**Work instructions**.
What is needed is an exact copy of the listing, with no pictures in it.

:: Material provided ::

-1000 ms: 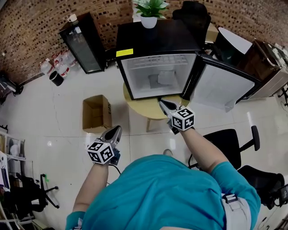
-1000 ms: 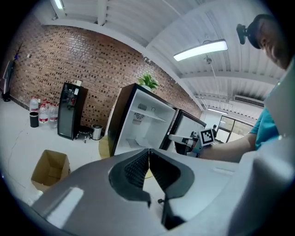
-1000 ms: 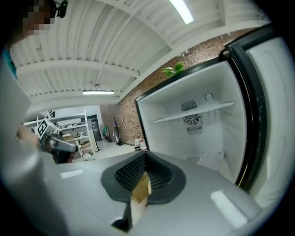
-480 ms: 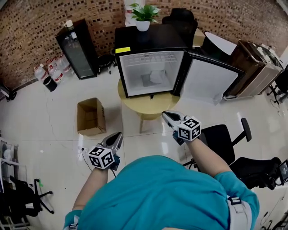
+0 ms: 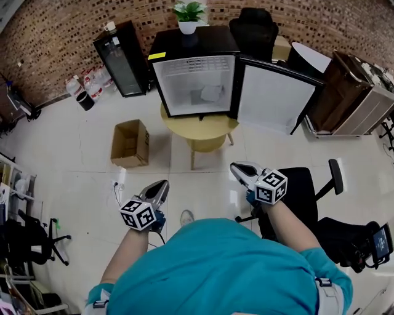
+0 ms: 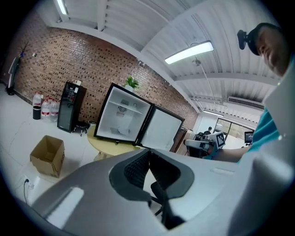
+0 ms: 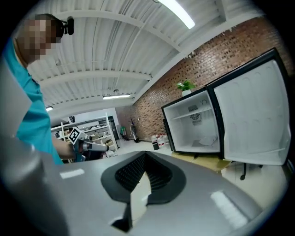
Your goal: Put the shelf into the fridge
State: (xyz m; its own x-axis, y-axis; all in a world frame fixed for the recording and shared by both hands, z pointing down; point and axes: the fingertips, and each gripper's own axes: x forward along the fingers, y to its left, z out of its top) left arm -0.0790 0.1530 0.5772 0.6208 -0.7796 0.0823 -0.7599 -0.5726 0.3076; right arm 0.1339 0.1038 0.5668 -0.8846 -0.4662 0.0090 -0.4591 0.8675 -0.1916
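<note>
Left gripper point(image 5: 162, 184), right gripper point(image 5: 236, 167): closed, empty.

You stand well back from the fridge point(image 5: 194, 77), whose door point(image 5: 271, 98) hangs open on its right side. The fridge sits on a round yellow surface point(image 5: 200, 130) with a potted plant point(image 5: 188, 13) on top. Something pale lies inside, too small to make out. Your left claw point(image 5: 161, 186) hovers over the tiled floor point(image 5: 68, 154). Your right claw point(image 5: 239, 170) is just beside a black office chair point(image 5: 308, 191). Both point toward the fridge, tips drawn together. A cardboard box point(image 5: 130, 143) lies open left of the surface.
</note>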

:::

**Result below**.
-1000 ms: 
-1000 ms: 
-1000 ms: 
-480 ms: 
+0 ms: 
+0 ms: 
+0 ms: 
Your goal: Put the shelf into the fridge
State: (xyz m; its own x-axis, y-axis; all in a world frame fixed for the recording and shared by both hands, z pointing down; point and axes: the fingertips, and each gripper's own axes: x forward along the fingers, y to its left, z out of its top) left arm -0.0790 0.1530 0.5772 0.6208 -0.7796 0.0823 -0.7599 -0.5726 0.3076; right arm 0.1339 0.1038 0.5668 -0.8846 -0.4662 0.0090 -0.4591 0.8675 -0.1916
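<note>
Left gripper point(image 5: 162, 184), right gripper point(image 5: 236, 167): closed, empty.

You stand well back from the fridge point(image 5: 194, 77), whose door point(image 5: 271, 98) hangs open on its right side. The fridge sits on a round yellow surface point(image 5: 200, 130) with a potted plant point(image 5: 188, 13) on top. Something pale lies inside, too small to make out. Your left claw point(image 5: 161, 186) hovers over the tiled floor point(image 5: 68, 154). Your right claw point(image 5: 239, 170) is just beside a black office chair point(image 5: 308, 191). Both point toward the fridge, tips drawn together. A cardboard box point(image 5: 130, 143) lies open left of the surface.
</note>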

With the answer given, the exercise is closed.